Most Japanese HNWIs actively investing, survey finds
20 August 2014
Category: News, Asia, Global, Japan
By Derek Au
More than 70% of Japanese high-net-worth individuals (HNWIs) actively invest their assets, a survey showed, with foreign currency deposits one of the most popular instruments.
According to a report by National Australia Bank (NAB), which covered 508 Japanese HNWIs with an annual income of at least 20 million yen (US$200,000), 72% are actively investing and growing their wealth, while 65% of them have more than ten years of investing experience.

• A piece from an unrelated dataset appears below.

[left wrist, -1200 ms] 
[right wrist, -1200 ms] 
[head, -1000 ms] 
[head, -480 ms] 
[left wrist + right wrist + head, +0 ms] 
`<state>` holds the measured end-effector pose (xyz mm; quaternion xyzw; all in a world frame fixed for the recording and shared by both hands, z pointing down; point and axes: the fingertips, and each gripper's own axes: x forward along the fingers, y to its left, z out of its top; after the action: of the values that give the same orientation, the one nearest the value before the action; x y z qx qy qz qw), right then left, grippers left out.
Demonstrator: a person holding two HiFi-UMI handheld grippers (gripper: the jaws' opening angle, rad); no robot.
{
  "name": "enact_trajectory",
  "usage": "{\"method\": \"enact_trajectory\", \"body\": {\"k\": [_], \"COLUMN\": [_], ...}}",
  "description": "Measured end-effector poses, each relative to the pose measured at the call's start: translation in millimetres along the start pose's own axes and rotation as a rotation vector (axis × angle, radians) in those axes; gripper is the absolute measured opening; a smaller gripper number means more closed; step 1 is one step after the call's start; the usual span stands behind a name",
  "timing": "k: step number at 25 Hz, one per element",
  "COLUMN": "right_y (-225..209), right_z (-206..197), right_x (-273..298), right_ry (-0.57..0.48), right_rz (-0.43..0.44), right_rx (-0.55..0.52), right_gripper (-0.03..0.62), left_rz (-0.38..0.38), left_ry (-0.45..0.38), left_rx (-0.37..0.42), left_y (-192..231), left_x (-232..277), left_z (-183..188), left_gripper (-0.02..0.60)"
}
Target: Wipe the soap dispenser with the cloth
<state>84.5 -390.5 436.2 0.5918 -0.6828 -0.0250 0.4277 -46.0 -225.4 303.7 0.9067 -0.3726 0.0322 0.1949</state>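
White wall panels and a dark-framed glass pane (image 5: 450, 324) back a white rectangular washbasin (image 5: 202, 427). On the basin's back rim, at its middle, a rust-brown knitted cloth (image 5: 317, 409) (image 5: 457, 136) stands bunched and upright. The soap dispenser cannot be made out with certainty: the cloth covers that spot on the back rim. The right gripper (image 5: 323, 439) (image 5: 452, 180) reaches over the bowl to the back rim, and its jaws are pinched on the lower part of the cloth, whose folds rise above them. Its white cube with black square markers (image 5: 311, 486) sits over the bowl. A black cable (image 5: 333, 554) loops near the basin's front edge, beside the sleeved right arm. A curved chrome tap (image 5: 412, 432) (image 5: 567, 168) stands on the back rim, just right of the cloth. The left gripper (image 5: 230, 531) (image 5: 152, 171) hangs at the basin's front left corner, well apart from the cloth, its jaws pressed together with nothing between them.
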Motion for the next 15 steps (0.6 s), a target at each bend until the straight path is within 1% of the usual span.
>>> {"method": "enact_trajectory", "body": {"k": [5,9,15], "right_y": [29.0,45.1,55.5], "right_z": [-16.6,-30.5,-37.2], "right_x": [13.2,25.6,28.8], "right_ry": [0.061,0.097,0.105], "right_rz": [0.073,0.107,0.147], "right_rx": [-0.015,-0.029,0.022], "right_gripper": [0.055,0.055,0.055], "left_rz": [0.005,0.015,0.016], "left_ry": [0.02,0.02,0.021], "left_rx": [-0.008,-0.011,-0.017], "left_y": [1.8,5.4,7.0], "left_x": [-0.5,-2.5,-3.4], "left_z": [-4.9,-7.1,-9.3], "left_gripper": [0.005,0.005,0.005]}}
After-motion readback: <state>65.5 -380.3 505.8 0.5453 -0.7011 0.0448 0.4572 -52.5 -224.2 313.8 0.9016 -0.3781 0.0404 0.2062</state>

As for their preference for asset classes, 76.6% have exposure to domestic equity; 40.1% to foreign currency deposits; 39% to domestic equity mutual funds; 25.3% to domestic bonds; and 24.5% to local real estate.
The survey found Japanese HNWIs with global portfolios have a more positive outlook on their returns, compared to those only investing in domestic assets. One-fifth (20%) of investors with global portfolios claimed, “they are very successful” in growing their assets, compared to 15% of investors that only had a domestic allocation, according to NAB.

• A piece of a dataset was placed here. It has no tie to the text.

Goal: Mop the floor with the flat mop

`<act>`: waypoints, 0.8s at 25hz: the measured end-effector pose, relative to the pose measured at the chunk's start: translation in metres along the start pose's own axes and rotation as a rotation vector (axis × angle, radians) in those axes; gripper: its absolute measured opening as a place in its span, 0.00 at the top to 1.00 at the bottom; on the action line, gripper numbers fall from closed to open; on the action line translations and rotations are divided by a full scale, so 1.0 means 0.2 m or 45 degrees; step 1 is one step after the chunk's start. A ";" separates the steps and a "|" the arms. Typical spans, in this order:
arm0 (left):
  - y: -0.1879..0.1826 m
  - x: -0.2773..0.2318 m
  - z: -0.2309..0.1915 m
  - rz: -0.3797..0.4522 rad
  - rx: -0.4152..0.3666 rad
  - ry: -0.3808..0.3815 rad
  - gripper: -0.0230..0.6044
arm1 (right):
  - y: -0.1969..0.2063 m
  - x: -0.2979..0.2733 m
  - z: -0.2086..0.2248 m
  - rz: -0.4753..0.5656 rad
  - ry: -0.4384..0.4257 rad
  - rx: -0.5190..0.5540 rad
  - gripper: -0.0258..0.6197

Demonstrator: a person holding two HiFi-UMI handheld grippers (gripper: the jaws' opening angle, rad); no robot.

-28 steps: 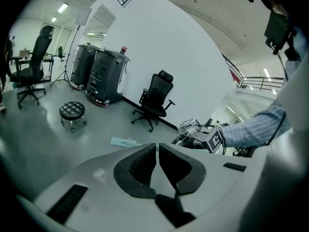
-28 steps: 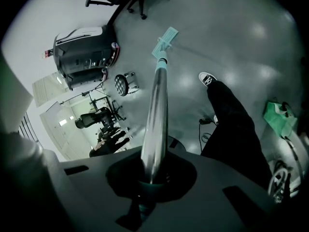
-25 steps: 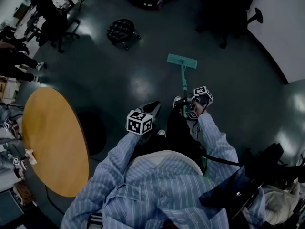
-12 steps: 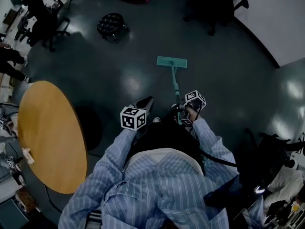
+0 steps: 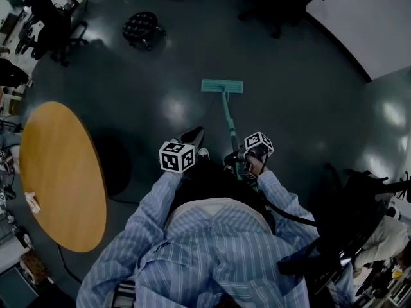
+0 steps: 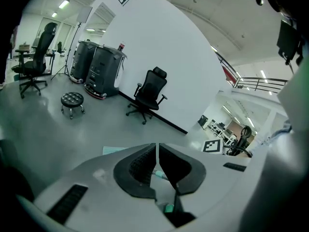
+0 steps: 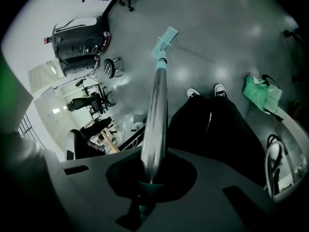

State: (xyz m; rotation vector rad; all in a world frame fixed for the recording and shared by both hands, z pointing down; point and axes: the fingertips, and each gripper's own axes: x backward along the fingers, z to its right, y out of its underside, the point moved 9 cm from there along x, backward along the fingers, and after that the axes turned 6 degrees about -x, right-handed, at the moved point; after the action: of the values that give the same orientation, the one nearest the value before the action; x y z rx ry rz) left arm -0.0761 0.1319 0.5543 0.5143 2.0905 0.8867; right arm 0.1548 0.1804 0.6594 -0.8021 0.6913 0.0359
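Right gripper [image 7: 152, 177]: fingers clamped on the handle [image 7: 155, 105] of the flat mop [image 5: 226, 111]. The metal shaft comes straight out from between them, with a teal collar at the grip point. In the head view I'm holding the end nearest me, at my front right.

Mop head [image 5: 222, 86]: teal, flat on the dark floor [image 5: 302, 108], straight ahead of me and well apart from my shoes [image 7: 193, 93]. The handle slants from the middle of the head back to the right gripper. There are glare patches on the floor just left of the handle.

Left gripper [image 6: 157, 150]: fingers pressed together, only a hairline slit at the tips, nothing pinched. It sits near the handle on its left side, not touching it, and points forward. Its marker cube [image 5: 176, 156] faces up.

Around:
- Round wooden surface [image 5: 61, 172] at my left, with a small pale item near its lower edge; can't tell what it is.
- Black castor stool [image 5: 141, 25] on the floor beyond, up and left of the mop head, well apart from it.
- Black office chair [image 6: 149, 93] near the white wall [image 6: 159, 52]. Black cabinets [image 6: 99, 69] stand further along that wall.
- Green bag [image 7: 260, 93] on the floor beside my legs, in the right gripper view.
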 end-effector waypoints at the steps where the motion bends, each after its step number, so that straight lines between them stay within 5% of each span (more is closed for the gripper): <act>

The survey highlighted that overseas real estate did not rank particularly highly as an asset class, but 10% of investors with global portfolios said they would be interested in exposure to this space.

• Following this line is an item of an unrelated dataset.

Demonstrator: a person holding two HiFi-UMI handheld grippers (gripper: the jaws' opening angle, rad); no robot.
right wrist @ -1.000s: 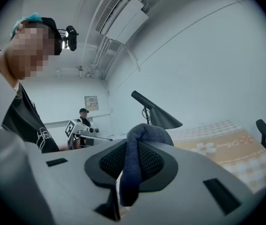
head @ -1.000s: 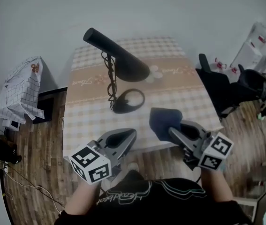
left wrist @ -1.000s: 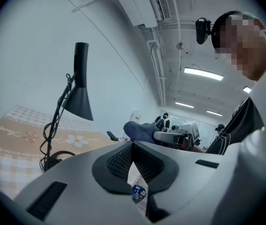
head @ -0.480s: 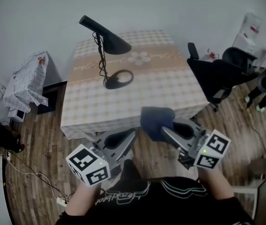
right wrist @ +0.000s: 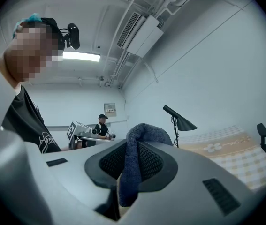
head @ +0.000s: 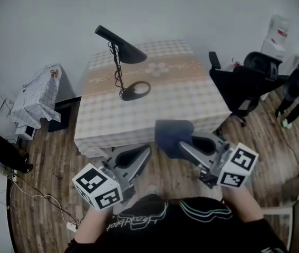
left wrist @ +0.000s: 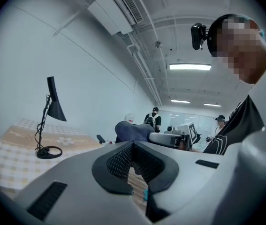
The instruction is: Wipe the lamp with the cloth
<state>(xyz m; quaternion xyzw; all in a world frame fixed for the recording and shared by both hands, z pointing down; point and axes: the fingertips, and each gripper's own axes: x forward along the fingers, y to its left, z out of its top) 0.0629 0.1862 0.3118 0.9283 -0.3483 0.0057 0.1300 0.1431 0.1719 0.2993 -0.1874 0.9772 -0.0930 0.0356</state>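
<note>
A black desk lamp [head: 122, 54] with a cone shade and ring base [head: 135, 90] stands on the checked table [head: 181, 104]; it also shows in the left gripper view as the lamp [left wrist: 53, 108] and in the right gripper view as the lamp [right wrist: 180, 118]. My right gripper [head: 183, 144] is shut on a dark blue cloth [head: 171, 133], which bunches out past the jaws as the cloth [right wrist: 137, 149]. My left gripper [head: 141, 154] is shut with nothing in it. Both grippers hang off the table's near edge, well short of the lamp.
A black office chair [head: 241, 83] stands right of the table. A small stand draped with a checked cloth [head: 36, 96] sits to its left. Cables [head: 28, 194] lie on the wooden floor. People [left wrist: 154, 118] stand in the background.
The view has pulled back from the table: the lamp and table now lie farther off, and both grippers sit beyond the near edge. The cloth stays in the right gripper.
</note>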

Commenting on the survey’s findings, Kohei Tsushima, general manager at NAB, Tokyo branch, said: “Whilst it is not surprising that high-net-worth Japanese investors with global portfolios are happier with their investment returns, it is surprising that relatively few of them choose to invest in overseas real estate assets, particularly compared to Chinese HNWIs who have been very active investing in real estate in every major market in the world.”
Mr. Tsushima added that overseas real estate presents Japanese investors with an opportunity to leverage differences between the property cycles in Japan and overseas markets, such as Australia, to achieve higher yields.
The survey also found that about 25% of Japanese HNWIs with domestic investments are keen to diversify their portfolios to include overseas assets. “Japanese investors should think twice about having a non-diversified portfolio as this can lead to increased risk and less opportunity,” Mr. Tsushima said.